[Available data Boundary: Start]

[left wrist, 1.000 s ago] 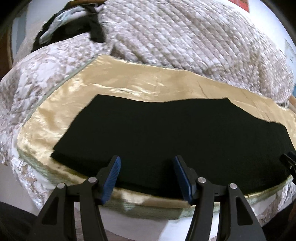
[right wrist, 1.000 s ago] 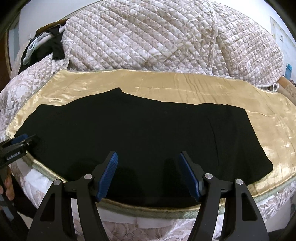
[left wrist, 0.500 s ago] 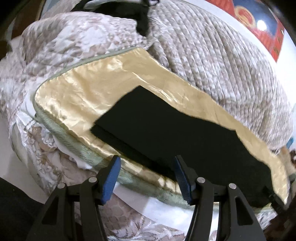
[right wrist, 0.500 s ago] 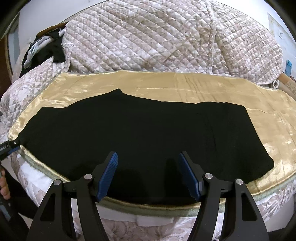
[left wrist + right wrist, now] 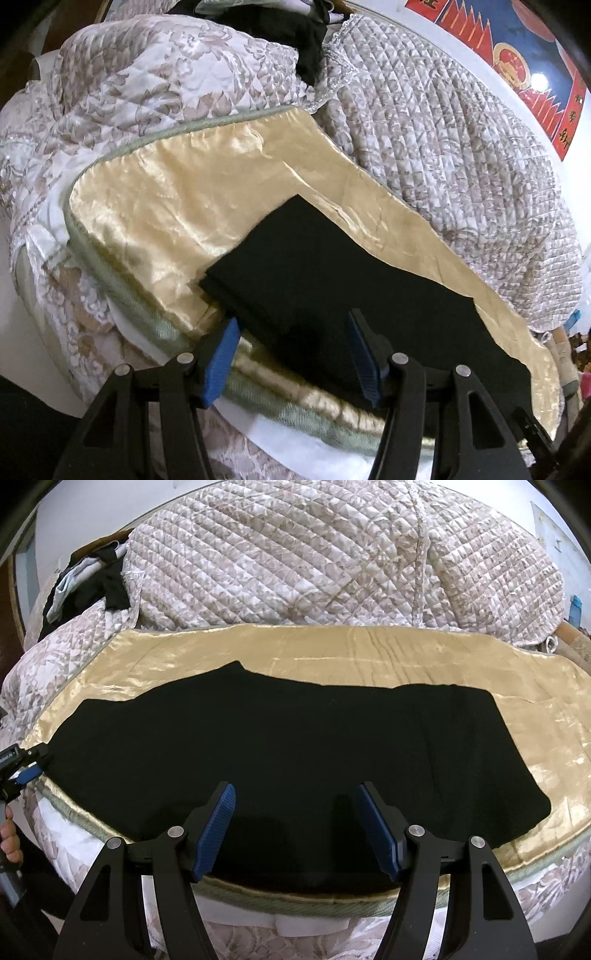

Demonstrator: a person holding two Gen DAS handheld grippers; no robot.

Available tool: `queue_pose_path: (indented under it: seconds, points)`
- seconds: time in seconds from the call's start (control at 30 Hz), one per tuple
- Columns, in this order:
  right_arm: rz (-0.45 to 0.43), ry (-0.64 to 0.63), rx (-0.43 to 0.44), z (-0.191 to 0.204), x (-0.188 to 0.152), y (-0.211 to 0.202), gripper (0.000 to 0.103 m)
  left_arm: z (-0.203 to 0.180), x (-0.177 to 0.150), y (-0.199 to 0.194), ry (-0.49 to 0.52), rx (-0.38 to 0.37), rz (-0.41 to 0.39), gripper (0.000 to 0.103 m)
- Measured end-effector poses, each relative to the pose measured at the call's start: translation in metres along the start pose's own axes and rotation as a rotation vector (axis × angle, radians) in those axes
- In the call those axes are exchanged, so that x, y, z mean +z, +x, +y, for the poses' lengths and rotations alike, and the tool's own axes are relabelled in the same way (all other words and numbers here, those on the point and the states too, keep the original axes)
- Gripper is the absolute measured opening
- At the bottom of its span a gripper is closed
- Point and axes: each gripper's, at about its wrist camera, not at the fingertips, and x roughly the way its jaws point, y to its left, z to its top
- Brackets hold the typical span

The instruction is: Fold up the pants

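gold satin cover (image 5: 369, 653), quilted bedspread (image 5: 332, 554), dark clothes heap (image 5: 92, 583), red poster (image 5: 517, 66)

Your left wrist view looks from low at the left end of the bed's near edge, tilted and facing along the gold cover (image 5: 155, 206) towards the right end, close over the black pants (image 5: 332, 280); your right wrist view faces squarely across the near edge at mid length, level, set a little further back; both share the pants (image 5: 295, 746), the cover (image 5: 369, 653) and the quilted bedding (image 5: 314, 561) behind.
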Motion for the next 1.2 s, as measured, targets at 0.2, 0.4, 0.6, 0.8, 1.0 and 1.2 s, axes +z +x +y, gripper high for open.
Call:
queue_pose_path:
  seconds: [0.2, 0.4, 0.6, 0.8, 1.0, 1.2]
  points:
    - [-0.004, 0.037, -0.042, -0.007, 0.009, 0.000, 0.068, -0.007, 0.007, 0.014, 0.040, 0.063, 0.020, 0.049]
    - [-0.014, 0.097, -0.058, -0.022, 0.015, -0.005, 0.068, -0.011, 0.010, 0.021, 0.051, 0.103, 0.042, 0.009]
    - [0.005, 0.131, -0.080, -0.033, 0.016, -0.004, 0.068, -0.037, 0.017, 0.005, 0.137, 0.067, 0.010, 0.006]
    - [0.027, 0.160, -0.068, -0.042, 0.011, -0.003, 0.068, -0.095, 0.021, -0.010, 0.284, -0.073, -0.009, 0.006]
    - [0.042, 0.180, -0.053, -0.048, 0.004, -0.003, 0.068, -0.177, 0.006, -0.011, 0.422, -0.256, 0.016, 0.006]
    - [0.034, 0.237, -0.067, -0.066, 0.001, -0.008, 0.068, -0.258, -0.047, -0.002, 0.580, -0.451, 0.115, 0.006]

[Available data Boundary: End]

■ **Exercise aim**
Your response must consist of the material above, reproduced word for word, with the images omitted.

■ **Your solution**
[left wrist, 1.000 s ago] 
[right wrist, 1.000 s ago] 
[left wrist, 0.500 s ago] 
[right wrist, 0.500 s ago] 
[left wrist + right wrist, now] 

Demonstrator: a person holding two Gen DAS handheld grippers; no robot.

Available tool: `queue_pose_path: (indented under it: seconds, points)`
- seconds: time in seconds from the call's start (control at 30 Hz), one per tuple
- Columns, in this order:
  right_arm: rz (-0.45 to 0.43), ry (-0.64 to 0.63), rx (-0.43 to 0.44), z (-0.191 to 0.204), x (-0.188 to 0.152), y (-0.211 to 0.202), gripper (0.000 to 0.103 m)
  left_arm: z (-0.203 to 0.180), x (-0.177 to 0.150), y (-0.199 to 0.194), ry (-0.49 to 0.52), rx (-0.38 to 0.37), rz (-0.41 to 0.39), gripper (0.000 to 0.103 m)
- Measured end-effector poses, each relative to the pose measured at the call's start: translation in metres along the start pose's own axes and rotation as a rotation vector (axis × angle, radians) in those axes
- In the call those axes are exchanged, so that x, y, z mean +z, +x, +y, for the poses' lengths and rotations alike, and the tool's own axes are relabelled in the same way (all other words and numbers here, those on the point and the states too, keep the original axes)
- Gripper is the absolute measured opening
- At the bottom of its span a gripper is closed
- Point and axes: each gripper's, at about its wrist camera, not at the fingertips, and x roughly the way its jaws point, y to its left, z to its top
- Brackets hold the typical span

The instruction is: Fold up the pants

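gold satin cover (image 5: 369, 653), quilted bedspread (image 5: 332, 554), dark clothes heap (image 5: 92, 583), red poster (image 5: 517, 66)

Your left wrist view looks from low at the left end of the bed's near edge, tilted and facing along the gold cover (image 5: 155, 206) towards the right end, close over the black pants (image 5: 332, 280); your right wrist view faces squarely across the near edge at mid length, level, set a little further back; both share the pants (image 5: 295, 746), the cover (image 5: 369, 653) and the quilted bedding (image 5: 314, 561) behind.
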Motion for the next 1.2 s, as measured, targets at 0.2, 0.4, 0.6, 0.8, 1.0 and 1.2 s, axes +z +x +y, gripper high for open.
Call:
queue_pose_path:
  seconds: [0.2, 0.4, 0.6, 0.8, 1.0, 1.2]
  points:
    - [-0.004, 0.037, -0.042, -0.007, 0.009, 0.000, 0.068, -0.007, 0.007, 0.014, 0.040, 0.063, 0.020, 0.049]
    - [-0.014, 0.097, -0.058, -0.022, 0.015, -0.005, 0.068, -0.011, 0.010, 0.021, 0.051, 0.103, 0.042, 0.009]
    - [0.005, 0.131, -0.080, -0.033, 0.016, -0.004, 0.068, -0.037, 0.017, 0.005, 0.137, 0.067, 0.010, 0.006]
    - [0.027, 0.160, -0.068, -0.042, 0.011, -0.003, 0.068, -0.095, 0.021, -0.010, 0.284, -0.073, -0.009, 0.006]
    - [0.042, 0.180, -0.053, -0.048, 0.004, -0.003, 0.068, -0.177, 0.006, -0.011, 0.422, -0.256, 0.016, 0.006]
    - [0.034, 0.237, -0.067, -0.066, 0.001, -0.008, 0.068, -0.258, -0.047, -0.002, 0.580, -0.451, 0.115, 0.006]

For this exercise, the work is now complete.